How to complete this task: Where the records below show the word "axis" in a line, please copy that line.

Extracted data entries:

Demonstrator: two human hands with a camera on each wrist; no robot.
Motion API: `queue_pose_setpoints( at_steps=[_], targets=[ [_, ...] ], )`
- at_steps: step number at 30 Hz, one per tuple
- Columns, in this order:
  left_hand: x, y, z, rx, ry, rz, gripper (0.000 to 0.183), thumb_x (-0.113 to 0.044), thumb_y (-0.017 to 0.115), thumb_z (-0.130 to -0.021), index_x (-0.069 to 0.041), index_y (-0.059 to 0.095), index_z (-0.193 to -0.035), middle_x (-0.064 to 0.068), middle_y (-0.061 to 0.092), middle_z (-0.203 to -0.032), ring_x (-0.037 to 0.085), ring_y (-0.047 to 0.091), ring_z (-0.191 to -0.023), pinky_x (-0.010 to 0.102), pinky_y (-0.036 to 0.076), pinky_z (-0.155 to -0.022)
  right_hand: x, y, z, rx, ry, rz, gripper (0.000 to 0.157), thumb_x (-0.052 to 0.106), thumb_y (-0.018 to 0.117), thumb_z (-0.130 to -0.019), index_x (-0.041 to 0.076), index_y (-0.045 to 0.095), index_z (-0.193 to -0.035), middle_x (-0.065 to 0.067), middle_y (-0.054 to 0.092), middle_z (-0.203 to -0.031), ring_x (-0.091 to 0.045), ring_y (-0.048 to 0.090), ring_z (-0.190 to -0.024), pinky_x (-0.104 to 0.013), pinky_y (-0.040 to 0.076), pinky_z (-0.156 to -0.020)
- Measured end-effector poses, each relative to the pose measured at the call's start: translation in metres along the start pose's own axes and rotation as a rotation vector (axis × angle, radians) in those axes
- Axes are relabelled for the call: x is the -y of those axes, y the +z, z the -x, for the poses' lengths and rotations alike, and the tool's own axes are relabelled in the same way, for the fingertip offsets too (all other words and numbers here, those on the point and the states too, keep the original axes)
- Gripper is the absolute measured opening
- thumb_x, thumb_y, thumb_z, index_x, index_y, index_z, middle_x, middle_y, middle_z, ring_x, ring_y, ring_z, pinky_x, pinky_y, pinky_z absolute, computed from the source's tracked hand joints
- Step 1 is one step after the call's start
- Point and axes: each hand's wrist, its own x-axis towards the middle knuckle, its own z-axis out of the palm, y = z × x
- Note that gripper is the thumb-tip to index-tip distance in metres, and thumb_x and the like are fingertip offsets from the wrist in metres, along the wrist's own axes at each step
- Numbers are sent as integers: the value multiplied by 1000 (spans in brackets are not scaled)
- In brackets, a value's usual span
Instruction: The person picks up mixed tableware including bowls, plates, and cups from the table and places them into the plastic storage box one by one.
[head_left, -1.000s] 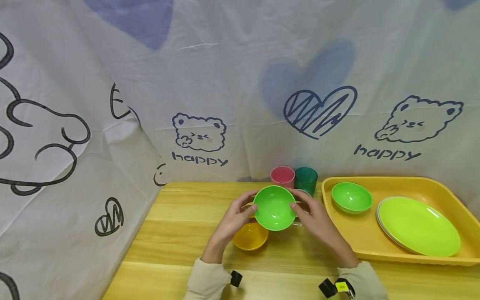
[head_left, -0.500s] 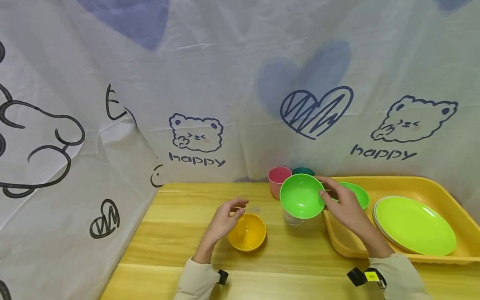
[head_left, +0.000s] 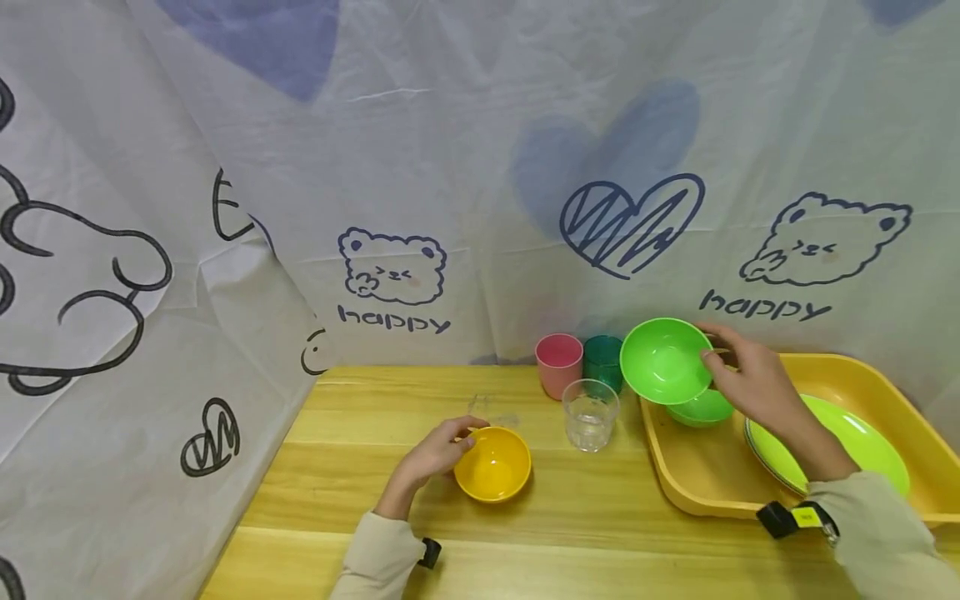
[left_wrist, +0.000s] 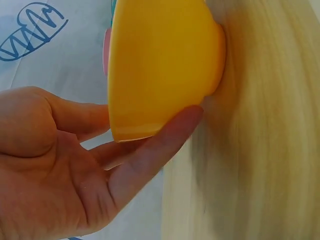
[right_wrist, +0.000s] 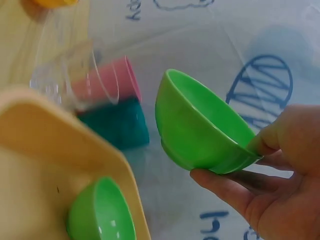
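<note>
Hands are working well apart over a wooden table (head_left: 570, 517), each with its own bowl. Right hand (head_left: 753, 383) is gripping a green bowl (head_left: 663, 362) by its right side, thumb at the rim, fingers against the outside; that bowl is being held up at the back left corner of an orange tray (head_left: 690, 467), partly hiding a second green bowl (head_left: 701, 411) sitting inside. Lime plate (head_left: 862, 442) is resting farther right in the tray, partly behind the forearm. Left hand (head_left: 435, 452) is pinching the left side of a yellow bowl (head_left: 492, 467), thumb over the rim, one finger lying along the outer wall; whether its foot is touching the wood, I cannot tell. Clear cup (head_left: 590, 417) is standing between the held bowls, pink cup (head_left: 559, 368) and teal cup (head_left: 603, 360) standing just behind, near a printed cloth (head_left: 465, 150).
</note>
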Motion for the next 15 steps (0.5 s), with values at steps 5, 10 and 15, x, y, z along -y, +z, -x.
queue_pose_setpoints(
  at_steps=[5, 10, 15],
  targets=[
    [4, 0, 1, 29, -41, 46, 39, 7, 39, -104, 5, 55, -139, 33, 54, -135, 35, 64, -91, 44, 61, -59, -20, -9, -8, 25, 29, 41, 44, 10, 46, -106, -10, 46, -145, -41, 57, -128, -56, 63, -106, -34, 63, -65],
    [7, 1, 2, 40, -90, 112, 42, 7, 35, -105, 1, 55, -141, 33, 52, -137, 30, 65, -82, 43, 62, -54, -45, -8, -11, 23, 75, 50, 43, 8, 47, -104, -15, 48, -141, -44, 57, -123, -58, 63, -103, -35, 63, -63],
    [7, 0, 3, 46, -102, 164, 42, 6, 35, -105, 0, 55, -141, 32, 53, -135, 33, 67, -87, 44, 63, -56, -69, -7, -9, 22, 121, 113, 41, 9, 49, -103, -16, 52, -135, -43, 59, -120, -58, 63, -102, -45, 63, -68]
  ],
)
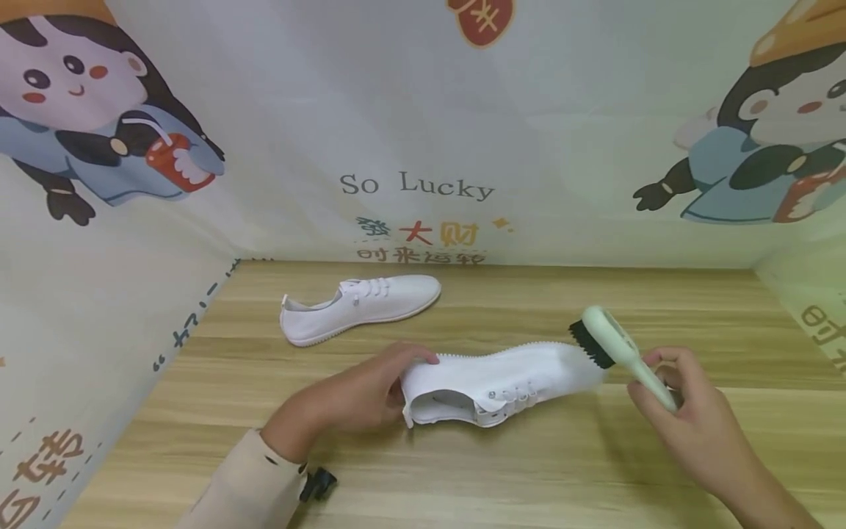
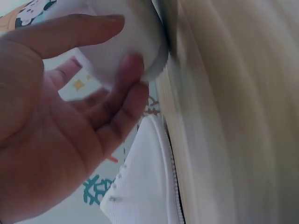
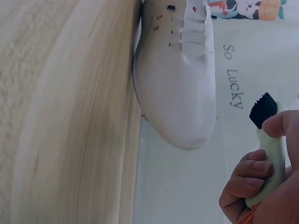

Task answer:
- Measured end-effector poses, each relative to the pose measured at the call's start: translation in metres along the start pose's own axes and rotation as a rotation vector (axis × angle, radians) in those axes
- Point and axes: each hand's wrist, its own x-axis towards the middle knuckle, its own z-axis out of the palm, y = z × x

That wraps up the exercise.